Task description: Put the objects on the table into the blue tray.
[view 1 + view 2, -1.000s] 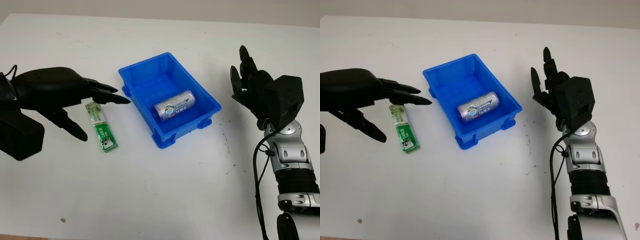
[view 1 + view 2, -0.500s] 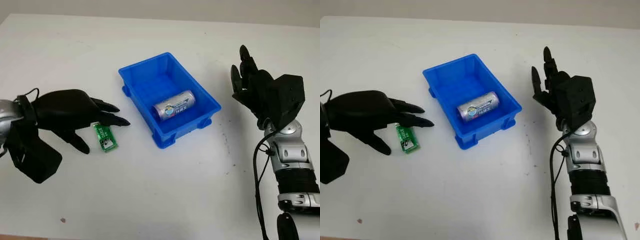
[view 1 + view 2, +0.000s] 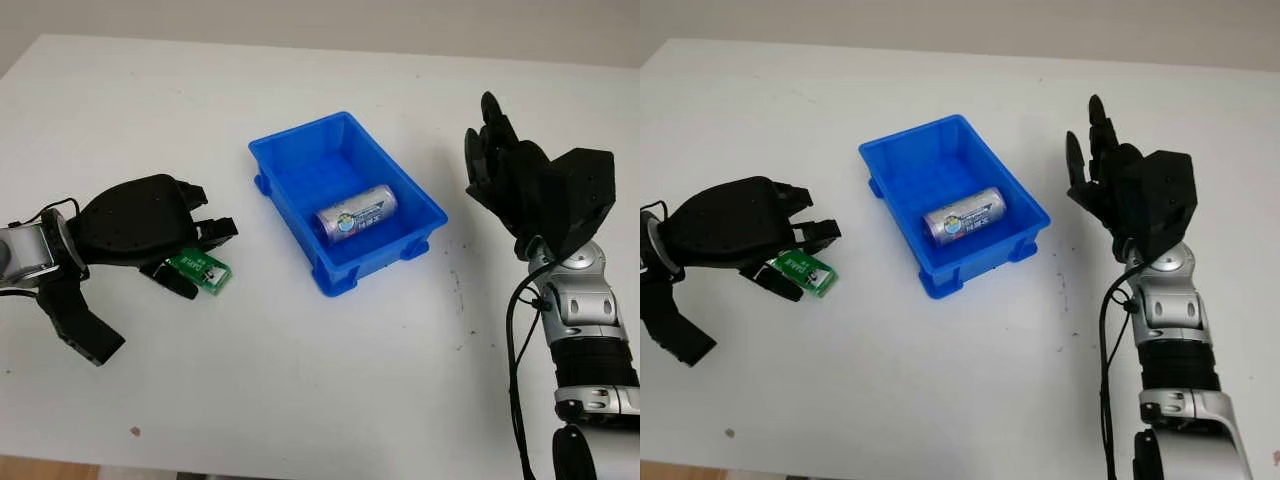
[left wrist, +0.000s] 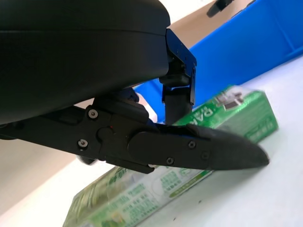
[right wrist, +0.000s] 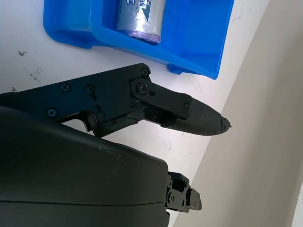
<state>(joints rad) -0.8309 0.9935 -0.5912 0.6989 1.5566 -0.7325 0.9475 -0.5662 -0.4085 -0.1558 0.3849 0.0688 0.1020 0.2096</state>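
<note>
Leftmost, the left robot hand (image 3: 150, 225) curls its fingers around a flat green packet (image 3: 200, 270) lying on the white surface (image 3: 330, 390). Centrally, the blue tray (image 3: 290, 165) holds a silver can (image 3: 356, 211). Rightmost, the right robot hand (image 3: 520, 180) hangs open, raised. Being thin, the packet could slip free when lifted.

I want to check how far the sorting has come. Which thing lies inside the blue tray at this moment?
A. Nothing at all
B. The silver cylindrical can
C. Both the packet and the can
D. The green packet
B: the silver cylindrical can lies on its side within the blue tray, while the green packet is on the table beside the tray, with the left hand closed on it.
</note>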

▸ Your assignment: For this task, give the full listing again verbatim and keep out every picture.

▸ Answer section:
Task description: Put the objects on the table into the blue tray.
[view 1 + view 2, -1.000s] 
[view 1 + view 2, -0.500s] 
[view 1 + view 2, +0.000s] 
[left wrist, +0.000s] 
[right wrist, +0.000s] 
<state>(joints rad) -0.8309 0.9935 -0.5912 0.6989 1.5566 -0.7325 0.9475 -0.5662 -0.4085 -0.1558 0.3849 0.0688 0.1020 0.2096</state>
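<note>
Leftmost, the left robot hand (image 3: 150, 225) curls its fingers around a flat green packet (image 3: 200, 270) lying on the white surface (image 3: 330, 390). Centrally, the blue tray (image 3: 290, 165) holds a silver can (image 3: 356, 211). Rightmost, the right robot hand (image 3: 520, 180) hangs open, raised. Being thin, the packet could slip free when lifted.

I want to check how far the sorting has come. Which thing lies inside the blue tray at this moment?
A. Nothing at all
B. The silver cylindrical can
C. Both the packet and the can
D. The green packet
B: the silver cylindrical can lies on its side within the blue tray, while the green packet is on the table beside the tray, with the left hand closed on it.
</note>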

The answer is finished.